TASK BRIEF –
Each line below must be set down exactly as it stands.

══════

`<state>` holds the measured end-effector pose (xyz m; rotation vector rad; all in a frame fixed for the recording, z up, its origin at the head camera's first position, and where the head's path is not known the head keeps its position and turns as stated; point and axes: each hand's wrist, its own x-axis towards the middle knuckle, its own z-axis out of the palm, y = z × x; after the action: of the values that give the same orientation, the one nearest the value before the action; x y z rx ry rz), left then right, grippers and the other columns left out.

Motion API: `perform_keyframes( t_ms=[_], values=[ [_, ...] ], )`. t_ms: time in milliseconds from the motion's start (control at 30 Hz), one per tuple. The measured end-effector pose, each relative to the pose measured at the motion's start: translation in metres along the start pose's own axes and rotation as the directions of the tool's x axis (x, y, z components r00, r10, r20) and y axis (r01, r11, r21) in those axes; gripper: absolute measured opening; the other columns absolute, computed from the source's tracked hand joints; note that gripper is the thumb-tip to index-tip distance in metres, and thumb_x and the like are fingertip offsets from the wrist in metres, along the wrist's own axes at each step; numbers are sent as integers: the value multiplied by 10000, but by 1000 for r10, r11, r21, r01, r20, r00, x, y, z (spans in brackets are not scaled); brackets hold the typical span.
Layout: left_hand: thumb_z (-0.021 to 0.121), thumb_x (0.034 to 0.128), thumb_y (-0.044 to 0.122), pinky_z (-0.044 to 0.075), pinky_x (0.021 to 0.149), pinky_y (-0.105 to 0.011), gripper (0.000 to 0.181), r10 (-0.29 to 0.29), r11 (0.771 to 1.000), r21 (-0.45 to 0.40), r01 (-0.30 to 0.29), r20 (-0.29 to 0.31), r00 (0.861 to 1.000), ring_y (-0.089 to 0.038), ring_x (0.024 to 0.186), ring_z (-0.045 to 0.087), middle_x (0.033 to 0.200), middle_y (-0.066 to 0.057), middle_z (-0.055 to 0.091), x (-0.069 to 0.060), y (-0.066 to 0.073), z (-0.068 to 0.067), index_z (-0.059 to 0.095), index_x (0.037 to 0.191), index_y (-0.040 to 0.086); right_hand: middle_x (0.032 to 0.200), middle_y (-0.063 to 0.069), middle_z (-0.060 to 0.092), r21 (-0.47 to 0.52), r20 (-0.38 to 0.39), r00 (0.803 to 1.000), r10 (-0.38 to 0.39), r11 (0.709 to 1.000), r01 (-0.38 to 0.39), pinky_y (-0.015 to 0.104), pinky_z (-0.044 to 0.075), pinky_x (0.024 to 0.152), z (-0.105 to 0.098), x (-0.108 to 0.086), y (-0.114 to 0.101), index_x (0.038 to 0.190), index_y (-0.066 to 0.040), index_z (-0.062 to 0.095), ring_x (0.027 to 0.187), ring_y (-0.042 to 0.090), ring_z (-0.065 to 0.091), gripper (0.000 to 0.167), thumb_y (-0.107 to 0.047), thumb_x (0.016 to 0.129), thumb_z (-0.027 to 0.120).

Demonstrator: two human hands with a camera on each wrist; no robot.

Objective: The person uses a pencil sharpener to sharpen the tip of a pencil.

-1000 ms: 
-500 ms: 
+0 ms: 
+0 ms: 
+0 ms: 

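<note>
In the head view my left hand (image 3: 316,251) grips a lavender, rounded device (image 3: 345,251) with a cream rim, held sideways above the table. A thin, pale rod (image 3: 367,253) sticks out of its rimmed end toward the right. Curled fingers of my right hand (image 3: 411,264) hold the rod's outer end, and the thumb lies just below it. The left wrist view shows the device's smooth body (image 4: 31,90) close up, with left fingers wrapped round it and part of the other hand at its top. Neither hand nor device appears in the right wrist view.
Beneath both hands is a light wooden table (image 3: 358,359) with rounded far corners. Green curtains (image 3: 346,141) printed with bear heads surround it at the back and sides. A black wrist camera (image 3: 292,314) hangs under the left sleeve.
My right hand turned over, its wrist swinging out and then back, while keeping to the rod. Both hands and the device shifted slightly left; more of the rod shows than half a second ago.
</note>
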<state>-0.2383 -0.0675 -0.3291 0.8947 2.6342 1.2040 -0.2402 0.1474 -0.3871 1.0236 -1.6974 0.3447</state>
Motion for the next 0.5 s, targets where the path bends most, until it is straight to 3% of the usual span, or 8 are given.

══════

TASK OUTPUT –
`<state>` holds the measured end-effector pose (xyz m; rotation vector rad; all in a frame fixed for the recording, z up, its origin at the head camera's first position, and where the head's path is not known the head keeps its position and turns as stated; point and axes: each hand's wrist, its own x-axis towards the middle knuckle, its own z-axis out of the palm, y = z × x; after the action: of the values that give the same orientation, the one nearest the value before the action; x y z rx ry rz), left then right, grippers and the other columns left out.

Motion API: `perform_keyframes( t_ms=[_], values=[ [_, ...] ], )`. t_ms: time in milliseconds from the motion's start (control at 30 Hz), one per tuple. The measured end-effector pose, each relative to the pose measured at the motion's start: translation in metres along the start pose's own axes and rotation as the directions of the tool's x axis (x, y, z components r00, r10, r20) and y axis (r01, r11, r21) in those axes; gripper: absolute measured opening; the other columns absolute, computed from the source's tracked hand joints; note that gripper is the thumb-tip to index-tip distance in metres, and thumb_x and the like are fingertip offsets from the wrist in metres, along the wrist's own axes at each step; numbers are sent as integers: the value multiplied by 10000, but by 1000 for r10, r11, r21, r01, r20, r00, x, y, z (spans in brackets are not scaled); brackets hold the typical span.
Layout: left_hand: thumb_z (-0.021 to 0.121), thumb_x (0.034 to 0.128), thumb_y (-0.044 to 0.122), pinky_z (-0.044 to 0.075), pinky_x (0.021 to 0.149), pinky_y (-0.105 to 0.011), gripper (0.000 to 0.181), r10 (-0.29 to 0.29), r11 (0.771 to 1.000), r21 (-0.45 to 0.40), r01 (-0.30 to 0.29), r20 (-0.29 to 0.31), r00 (0.861 to 1.000), ring_y (-0.089 to 0.038), ring_x (0.024 to 0.186), ring_z (-0.045 to 0.087), middle_x (0.033 to 0.200), middle_y (-0.066 to 0.057), middle_z (-0.055 to 0.091), x (-0.069 to 0.060), y (-0.066 to 0.073), z (-0.068 to 0.067), index_z (-0.059 to 0.095), index_x (0.037 to 0.191), index_y (-0.040 to 0.086); right_hand: middle_x (0.032 to 0.200), middle_y (-0.063 to 0.069), middle_z (-0.060 to 0.092), r21 (-0.47 to 0.52), r20 (-0.38 to 0.39), r00 (0.803 to 1.000), r10 (-0.38 to 0.39), r11 (0.709 to 1.000), r01 (-0.38 to 0.39), pinky_y (-0.015 to 0.104), pinky_z (-0.044 to 0.075), pinky_x (0.024 to 0.152), z (-0.105 to 0.098), x (-0.108 to 0.086), y (-0.114 to 0.101), index_x (0.038 to 0.190), index_y (-0.066 to 0.040), index_z (-0.062 to 0.095), ring_x (0.027 to 0.187), ring_y (-0.042 to 0.090), ring_z (-0.065 to 0.091), gripper (0.000 to 0.167), thumb_y (-0.107 to 0.047), thumb_x (0.016 to 0.129), thumb_z (-0.027 to 0.120).

Demonstrator: two human hands with a camera on each wrist; no robot.

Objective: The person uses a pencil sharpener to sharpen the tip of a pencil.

-1000 ms: 
-500 ms: 
+0 ms: 
+0 ms: 
+0 ms: 

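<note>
In the head view my left hand (image 3: 316,251) grips a lavender, rounded device (image 3: 345,251) with a cream rim, held sideways above the table. A thin, pale rod (image 3: 367,253) sticks out of its rimmed end toward the right. Curled fingers of my right hand (image 3: 411,264) hold the rod's outer end, and the thumb lies just below it. The left wrist view shows the device's smooth body (image 4: 31,90) close up, with left fingers wrapped round it and part of the other hand at its top. Neither hand nor device appears in the right wrist view.
Beneath both hands is a light wooden table (image 3: 358,359) with rounded far corners. Green curtains (image 3: 346,141) printed with bear heads surround it at the back and sides. A black wrist camera (image 3: 292,314) hangs under the left sleeve.
My right hand turned over, its wrist swinging out and then back, while keeping to the rod. Both hands and the device shifted slightly left; more of the rod shows than half a second ago.
</note>
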<state>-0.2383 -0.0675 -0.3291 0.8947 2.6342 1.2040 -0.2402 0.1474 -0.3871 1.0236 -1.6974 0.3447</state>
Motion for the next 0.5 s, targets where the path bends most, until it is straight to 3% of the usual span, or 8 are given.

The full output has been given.